== About this exercise ==
Search the listing for the word "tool" and copy every line where it turns up.

• • • • • • •

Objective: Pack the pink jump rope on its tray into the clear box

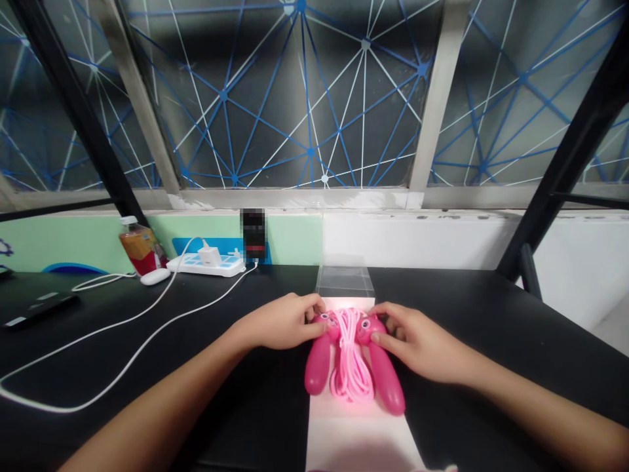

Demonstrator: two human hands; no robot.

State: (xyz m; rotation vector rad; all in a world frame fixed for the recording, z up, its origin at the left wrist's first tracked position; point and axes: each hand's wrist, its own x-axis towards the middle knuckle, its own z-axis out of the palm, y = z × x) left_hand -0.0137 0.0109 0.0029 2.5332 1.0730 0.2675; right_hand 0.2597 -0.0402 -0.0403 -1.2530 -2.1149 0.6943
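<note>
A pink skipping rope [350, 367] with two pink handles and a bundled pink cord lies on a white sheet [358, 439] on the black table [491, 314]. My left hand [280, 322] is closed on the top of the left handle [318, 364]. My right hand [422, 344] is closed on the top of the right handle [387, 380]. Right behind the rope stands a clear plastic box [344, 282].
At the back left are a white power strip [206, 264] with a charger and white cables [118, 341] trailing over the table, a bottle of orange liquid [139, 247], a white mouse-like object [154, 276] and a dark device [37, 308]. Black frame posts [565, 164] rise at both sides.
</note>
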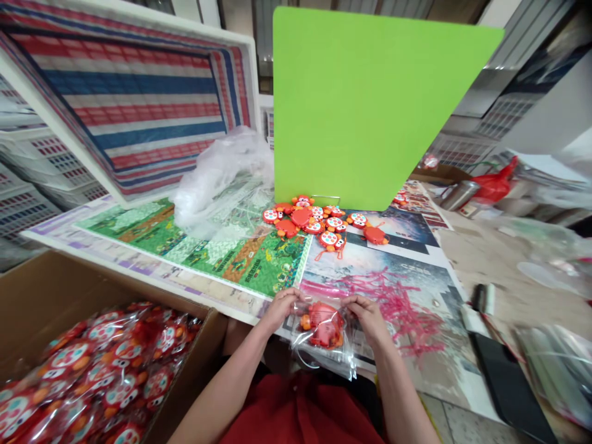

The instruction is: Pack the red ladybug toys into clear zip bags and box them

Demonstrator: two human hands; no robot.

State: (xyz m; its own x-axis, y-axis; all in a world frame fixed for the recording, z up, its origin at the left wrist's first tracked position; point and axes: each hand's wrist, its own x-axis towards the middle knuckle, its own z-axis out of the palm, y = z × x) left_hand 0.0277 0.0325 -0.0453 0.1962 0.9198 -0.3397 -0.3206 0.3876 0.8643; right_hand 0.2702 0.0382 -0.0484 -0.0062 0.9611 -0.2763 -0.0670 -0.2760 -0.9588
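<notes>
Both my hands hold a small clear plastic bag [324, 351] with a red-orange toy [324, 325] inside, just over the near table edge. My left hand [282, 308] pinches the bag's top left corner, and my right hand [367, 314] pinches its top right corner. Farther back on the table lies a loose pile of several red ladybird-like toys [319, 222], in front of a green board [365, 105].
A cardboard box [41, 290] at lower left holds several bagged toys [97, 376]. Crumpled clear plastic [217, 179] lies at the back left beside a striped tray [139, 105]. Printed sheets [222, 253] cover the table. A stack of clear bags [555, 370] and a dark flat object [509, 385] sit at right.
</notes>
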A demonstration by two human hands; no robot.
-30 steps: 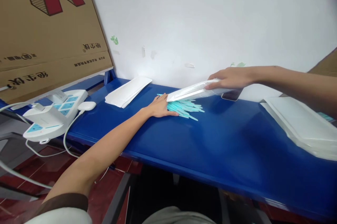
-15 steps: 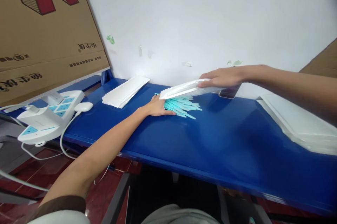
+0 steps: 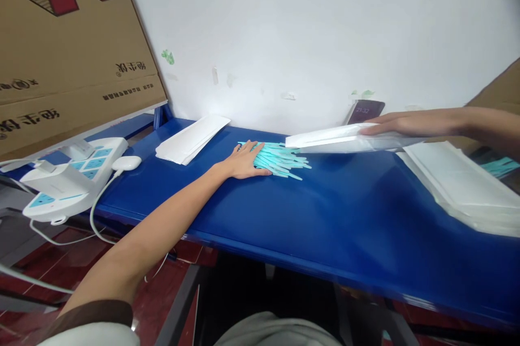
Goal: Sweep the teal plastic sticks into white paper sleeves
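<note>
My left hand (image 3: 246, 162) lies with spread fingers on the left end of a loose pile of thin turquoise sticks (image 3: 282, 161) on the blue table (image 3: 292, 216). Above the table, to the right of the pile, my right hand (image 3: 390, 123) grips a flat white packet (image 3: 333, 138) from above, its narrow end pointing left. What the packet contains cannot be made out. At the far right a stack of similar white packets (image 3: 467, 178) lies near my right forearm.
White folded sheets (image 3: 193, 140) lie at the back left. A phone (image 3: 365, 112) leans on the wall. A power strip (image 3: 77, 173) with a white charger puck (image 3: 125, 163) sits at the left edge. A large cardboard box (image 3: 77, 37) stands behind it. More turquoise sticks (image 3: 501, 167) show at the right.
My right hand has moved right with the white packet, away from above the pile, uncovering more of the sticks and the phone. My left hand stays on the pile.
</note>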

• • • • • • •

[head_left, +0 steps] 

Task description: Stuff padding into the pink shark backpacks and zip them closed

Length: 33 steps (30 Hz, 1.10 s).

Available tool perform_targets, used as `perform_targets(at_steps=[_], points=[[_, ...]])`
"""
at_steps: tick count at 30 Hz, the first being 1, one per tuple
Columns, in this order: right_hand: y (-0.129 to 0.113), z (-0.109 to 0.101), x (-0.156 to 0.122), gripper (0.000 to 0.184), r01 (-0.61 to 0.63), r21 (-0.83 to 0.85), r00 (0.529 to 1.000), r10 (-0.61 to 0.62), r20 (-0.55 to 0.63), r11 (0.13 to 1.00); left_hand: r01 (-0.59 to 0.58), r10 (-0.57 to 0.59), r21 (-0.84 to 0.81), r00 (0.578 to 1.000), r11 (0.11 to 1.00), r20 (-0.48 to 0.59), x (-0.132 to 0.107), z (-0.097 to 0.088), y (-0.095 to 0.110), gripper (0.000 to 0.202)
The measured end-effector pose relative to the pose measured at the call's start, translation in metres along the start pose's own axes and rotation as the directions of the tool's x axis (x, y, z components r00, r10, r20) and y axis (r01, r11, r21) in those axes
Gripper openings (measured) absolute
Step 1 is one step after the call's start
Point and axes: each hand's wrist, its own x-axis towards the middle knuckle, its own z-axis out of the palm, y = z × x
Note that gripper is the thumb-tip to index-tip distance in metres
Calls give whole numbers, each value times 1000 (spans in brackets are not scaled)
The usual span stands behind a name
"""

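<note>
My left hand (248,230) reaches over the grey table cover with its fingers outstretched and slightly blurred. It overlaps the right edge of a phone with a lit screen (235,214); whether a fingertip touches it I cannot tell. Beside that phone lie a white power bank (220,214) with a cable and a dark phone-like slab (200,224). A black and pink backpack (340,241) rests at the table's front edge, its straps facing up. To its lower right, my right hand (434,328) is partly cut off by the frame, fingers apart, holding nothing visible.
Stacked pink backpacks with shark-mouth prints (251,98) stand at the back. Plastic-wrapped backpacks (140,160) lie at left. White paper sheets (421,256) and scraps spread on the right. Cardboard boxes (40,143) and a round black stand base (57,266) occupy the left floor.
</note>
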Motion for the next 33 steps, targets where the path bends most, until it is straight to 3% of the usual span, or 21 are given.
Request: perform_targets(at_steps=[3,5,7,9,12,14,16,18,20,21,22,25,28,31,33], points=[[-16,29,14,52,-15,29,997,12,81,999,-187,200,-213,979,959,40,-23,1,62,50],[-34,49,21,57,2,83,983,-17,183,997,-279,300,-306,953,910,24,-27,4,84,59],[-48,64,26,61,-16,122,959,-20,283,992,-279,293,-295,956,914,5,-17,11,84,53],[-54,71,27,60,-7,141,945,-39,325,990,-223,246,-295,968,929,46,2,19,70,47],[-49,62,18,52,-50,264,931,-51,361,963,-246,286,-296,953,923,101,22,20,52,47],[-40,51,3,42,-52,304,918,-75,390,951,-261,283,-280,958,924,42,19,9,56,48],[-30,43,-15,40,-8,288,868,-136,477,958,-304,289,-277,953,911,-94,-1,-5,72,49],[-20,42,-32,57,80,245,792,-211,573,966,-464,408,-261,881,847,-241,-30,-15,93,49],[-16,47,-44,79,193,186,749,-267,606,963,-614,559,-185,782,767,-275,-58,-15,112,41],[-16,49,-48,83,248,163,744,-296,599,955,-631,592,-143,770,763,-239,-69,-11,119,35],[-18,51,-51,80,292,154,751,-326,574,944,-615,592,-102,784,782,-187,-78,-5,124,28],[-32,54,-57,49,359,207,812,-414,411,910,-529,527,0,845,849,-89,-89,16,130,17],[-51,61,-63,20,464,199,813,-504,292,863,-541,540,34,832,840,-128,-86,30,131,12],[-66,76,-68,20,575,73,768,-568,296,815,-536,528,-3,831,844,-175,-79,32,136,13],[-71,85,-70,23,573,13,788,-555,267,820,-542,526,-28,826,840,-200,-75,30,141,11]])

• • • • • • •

== Answer to the problem ==
Available tool perform_targets, used as `perform_targets(at_steps=[_], points=[[_, ...]])`
The measured end-effector pose relative to the pose measured at the call's start, translation in metres along the start pose's own axes and rotation as the directions of the tool's x axis (x, y, z components r00, r10, r20) and y axis (r01, r11, r21) in those axes

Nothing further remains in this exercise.